# Fixing raccoon tracks in a new pad?



## slowsol (Aug 27, 2005)

So I had a driveway replaced on a full house re-hab we are working on. I am very pleased with the work, however we have one small problem...a raccoon walked through the freshly finished concrete and left quite a mess. 

It must have happened just after the guys left, since it was still wet enough for the creature to sink in. 

I plan on talking with the concrete guys on Monday for suggestions, but I just wondered if anyone here has ever fixed something like this before. I'm a newbie when it comes to concrete.


----------



## Cole82 (Nov 22, 2008)

Saw cut section out and repour. If done right it will just look like normal saw cut driveway.

Cole


----------



## Tom Struble (Mar 2, 2007)

leave em....it's so cute:thumbup:


----------



## Leo G (May 12, 2005)

That looks like the texture on my Mom's ceiling. Never seen it on a driveway before.


----------



## loneframer (Feb 13, 2009)

Leo G said:


> That looks like the texture on my Mom's ceiling. Never seen it on a driveway before.


 We call that a Mag-swirl around here. It's very nice looking. I'd leave the **** tracks as a conversation starter.:thumbsup:


----------



## Leo G (May 12, 2005)

I was going to say use a colored hydraulic cement and fill them in. Just like you said - a conversation starter.


----------



## loneframer (Feb 13, 2009)

When they poured my drive and walkways on my last house, a few leaves got screeded under. They later reappeared as the top flaked off. My wife was pissed, but I wished the whole thing looked like that.:laughing:


----------



## DJ9222 (Apr 28, 2009)

I agree with the guys above ,I would just leave them alone....:thumbup:


----------



## dprimc (Mar 13, 2009)

Just posted a reply on this similar thread. 

You're actually a better candidate for an overlay since you don't have any concerns with the quality or integrity of the original product.

The issue you will have is getting the repaired section to match, not that new concrete would be an exact match either.

http://www.contractortalk.com/f83/concrete-spalling-86974/#post1042494


----------



## Tscarborough (Feb 25, 2006)

I would be more concerned about the finishing than the **** tracks. There is a reason concrete is steel troweled after floating, even if it is finished off with a broom.


----------



## loneframer (Feb 13, 2009)

Tscarborough said:


> I would be more concerned about the finishing than the **** tracks. There is a reason concrete is steel troweled after floating, even if it is finished off with a broom.


 Please explain. That is a very common finish in this area.
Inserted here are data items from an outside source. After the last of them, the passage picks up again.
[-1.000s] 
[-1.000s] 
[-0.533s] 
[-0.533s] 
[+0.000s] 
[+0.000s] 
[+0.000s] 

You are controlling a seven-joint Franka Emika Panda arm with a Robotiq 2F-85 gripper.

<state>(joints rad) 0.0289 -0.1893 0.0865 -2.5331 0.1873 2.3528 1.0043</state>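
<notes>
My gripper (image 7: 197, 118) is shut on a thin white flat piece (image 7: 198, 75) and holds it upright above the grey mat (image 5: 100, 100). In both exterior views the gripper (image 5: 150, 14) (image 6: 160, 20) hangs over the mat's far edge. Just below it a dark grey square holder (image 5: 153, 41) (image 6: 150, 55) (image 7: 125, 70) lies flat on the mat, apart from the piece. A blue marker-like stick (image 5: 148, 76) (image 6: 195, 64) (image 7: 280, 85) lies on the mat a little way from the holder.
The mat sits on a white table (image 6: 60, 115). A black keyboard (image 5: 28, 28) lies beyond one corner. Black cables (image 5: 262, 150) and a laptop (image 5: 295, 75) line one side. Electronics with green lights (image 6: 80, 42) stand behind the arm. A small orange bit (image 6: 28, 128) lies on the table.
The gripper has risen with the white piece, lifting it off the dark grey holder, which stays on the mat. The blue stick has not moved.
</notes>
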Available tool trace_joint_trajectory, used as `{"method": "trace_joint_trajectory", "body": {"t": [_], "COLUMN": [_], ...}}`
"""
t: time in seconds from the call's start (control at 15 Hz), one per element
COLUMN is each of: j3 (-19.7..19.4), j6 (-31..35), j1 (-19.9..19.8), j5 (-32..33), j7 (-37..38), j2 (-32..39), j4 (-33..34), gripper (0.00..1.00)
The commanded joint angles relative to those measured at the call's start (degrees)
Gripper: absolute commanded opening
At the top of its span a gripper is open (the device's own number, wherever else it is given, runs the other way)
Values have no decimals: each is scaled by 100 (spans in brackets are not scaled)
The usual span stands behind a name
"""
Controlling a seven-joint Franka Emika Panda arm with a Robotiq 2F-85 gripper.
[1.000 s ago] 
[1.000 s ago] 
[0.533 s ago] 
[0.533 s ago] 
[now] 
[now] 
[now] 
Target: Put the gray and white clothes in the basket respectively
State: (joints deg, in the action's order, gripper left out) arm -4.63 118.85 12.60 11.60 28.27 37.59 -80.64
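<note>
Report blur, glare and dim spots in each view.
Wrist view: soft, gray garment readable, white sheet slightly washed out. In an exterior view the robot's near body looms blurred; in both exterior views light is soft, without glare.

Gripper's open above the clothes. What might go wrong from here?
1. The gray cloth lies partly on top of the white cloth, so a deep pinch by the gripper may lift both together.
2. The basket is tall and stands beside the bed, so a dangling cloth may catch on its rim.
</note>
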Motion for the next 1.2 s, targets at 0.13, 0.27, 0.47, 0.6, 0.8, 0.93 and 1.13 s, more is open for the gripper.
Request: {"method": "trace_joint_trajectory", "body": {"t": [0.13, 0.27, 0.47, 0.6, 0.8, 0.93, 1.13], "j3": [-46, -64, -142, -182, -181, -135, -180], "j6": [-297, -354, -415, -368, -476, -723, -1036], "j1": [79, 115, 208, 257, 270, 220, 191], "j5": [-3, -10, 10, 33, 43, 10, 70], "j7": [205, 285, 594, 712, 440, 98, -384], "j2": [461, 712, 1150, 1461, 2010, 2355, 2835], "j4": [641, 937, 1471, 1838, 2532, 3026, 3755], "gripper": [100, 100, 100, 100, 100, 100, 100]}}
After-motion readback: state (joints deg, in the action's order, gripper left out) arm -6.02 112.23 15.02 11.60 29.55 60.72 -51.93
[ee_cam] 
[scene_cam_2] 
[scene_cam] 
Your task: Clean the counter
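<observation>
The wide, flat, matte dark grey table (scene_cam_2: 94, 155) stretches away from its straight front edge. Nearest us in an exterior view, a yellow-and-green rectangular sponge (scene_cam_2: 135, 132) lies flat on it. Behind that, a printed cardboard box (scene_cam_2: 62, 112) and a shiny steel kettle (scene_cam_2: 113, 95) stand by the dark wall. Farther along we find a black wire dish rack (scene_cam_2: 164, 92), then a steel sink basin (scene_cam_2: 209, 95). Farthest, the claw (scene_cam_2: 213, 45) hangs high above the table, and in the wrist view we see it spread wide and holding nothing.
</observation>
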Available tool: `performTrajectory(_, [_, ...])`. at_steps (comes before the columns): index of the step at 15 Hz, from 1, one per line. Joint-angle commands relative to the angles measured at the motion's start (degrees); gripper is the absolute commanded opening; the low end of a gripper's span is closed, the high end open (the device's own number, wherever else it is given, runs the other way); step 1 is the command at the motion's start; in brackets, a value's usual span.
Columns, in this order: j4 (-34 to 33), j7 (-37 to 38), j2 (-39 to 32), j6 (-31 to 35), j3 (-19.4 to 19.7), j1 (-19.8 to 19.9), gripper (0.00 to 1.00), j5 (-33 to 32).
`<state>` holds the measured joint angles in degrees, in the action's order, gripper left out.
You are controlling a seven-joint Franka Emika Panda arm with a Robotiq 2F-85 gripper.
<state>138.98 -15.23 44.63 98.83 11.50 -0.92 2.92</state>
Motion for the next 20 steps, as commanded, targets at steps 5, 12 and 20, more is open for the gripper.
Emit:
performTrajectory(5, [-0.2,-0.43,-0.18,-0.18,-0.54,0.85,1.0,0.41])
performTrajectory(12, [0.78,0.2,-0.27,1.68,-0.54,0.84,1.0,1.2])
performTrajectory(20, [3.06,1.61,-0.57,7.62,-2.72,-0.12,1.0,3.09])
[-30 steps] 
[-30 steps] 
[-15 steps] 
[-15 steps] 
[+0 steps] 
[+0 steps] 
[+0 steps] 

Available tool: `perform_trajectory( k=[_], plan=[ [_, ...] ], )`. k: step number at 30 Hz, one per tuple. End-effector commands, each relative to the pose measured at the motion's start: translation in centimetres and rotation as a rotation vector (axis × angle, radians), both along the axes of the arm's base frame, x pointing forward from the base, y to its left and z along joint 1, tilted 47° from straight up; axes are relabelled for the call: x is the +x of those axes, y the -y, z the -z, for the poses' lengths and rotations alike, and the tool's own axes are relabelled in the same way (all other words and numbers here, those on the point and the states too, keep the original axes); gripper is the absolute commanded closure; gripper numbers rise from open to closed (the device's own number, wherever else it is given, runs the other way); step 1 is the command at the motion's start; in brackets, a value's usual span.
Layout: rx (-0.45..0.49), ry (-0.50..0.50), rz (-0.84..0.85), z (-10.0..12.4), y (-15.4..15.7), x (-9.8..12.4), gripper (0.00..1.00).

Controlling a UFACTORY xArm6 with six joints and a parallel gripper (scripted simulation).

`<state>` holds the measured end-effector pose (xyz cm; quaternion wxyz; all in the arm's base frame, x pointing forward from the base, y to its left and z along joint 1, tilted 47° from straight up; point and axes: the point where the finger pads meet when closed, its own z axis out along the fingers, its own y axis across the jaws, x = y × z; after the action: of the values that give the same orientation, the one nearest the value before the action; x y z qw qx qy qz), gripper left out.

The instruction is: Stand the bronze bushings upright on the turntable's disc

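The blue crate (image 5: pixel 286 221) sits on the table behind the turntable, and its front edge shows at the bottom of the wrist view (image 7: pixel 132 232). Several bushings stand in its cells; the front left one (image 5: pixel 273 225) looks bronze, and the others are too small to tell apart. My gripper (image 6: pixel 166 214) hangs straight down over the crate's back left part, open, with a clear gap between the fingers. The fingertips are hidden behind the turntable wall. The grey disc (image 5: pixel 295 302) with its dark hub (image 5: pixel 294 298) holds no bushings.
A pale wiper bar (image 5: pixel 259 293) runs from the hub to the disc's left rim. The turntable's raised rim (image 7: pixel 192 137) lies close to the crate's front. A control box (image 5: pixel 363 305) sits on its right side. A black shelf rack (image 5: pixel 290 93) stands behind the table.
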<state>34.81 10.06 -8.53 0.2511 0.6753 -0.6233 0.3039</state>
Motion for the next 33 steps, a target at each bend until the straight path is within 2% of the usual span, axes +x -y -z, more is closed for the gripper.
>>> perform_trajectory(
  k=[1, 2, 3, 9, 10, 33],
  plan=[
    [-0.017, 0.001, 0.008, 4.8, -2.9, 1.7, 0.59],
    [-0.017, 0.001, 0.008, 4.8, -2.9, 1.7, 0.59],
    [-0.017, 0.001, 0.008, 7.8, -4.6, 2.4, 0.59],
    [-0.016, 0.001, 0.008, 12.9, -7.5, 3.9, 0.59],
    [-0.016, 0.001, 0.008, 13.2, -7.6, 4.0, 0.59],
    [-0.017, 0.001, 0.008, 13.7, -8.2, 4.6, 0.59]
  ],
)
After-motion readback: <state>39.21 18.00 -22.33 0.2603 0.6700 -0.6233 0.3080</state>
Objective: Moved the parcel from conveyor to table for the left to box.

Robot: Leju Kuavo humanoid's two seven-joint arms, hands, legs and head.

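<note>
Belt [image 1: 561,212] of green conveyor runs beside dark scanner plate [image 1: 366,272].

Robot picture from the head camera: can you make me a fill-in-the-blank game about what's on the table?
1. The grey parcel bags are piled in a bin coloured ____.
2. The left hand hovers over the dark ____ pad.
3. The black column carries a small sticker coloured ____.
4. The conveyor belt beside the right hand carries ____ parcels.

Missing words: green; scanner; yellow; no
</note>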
The jobs I'm aware of have held up well over the last 10 years or so.


----------



## nailkiller1 (Jan 15, 2009)

How is it when you try to sweep or shovel that 
Finish


----------



## slowsol (Aug 27, 2005)

About what I was expecting. It's too bad I wasn't around and could have just had the raccoon track over the whole pad a la Mentos commercial.:laughing:

I'm not too worried about the concrete finishing. My driveway is done this way. As is 75% of my neighborhood. That was built in 1963. Still looking pretty darn good.

It's fine for shoveling. It's really not any different from a broomed finish as far as texture. The high ridges wear down in a few years of use. As far as sweeping, I can't remember the last time I swept, but it would probably be a PITA.


----------



## Tscarborough (Feb 25, 2006)

Mag floating brings up the cream but leaves the pores open. Steel troweling densifies the surface, which can then be broom finished if desired, but leaving out the steel trowel step gives you an inferior concrete finish.


----------



## slowsol (Aug 27, 2005)

Tscarborough said:


> Mag floating brings up the cream but leaves the pores open. Steel troweling densifies the surface, which can then be broom finished if desired, but leaving out the steel trowel step gives you an inferior concrete finish.


What happens to it? It wears down faster? I'm not arguing, just honestly wondering. This finish is is how almost every new driveway is done in my area.


----------



## loneframer (Feb 13, 2009)

Tscarborough said:


> Mag floating brings up the cream but leaves the pores open. Steel troweling densifies the surface, which can then be broom finished if desired, but leaving out the steel trowel step gives you an inferior concrete finish.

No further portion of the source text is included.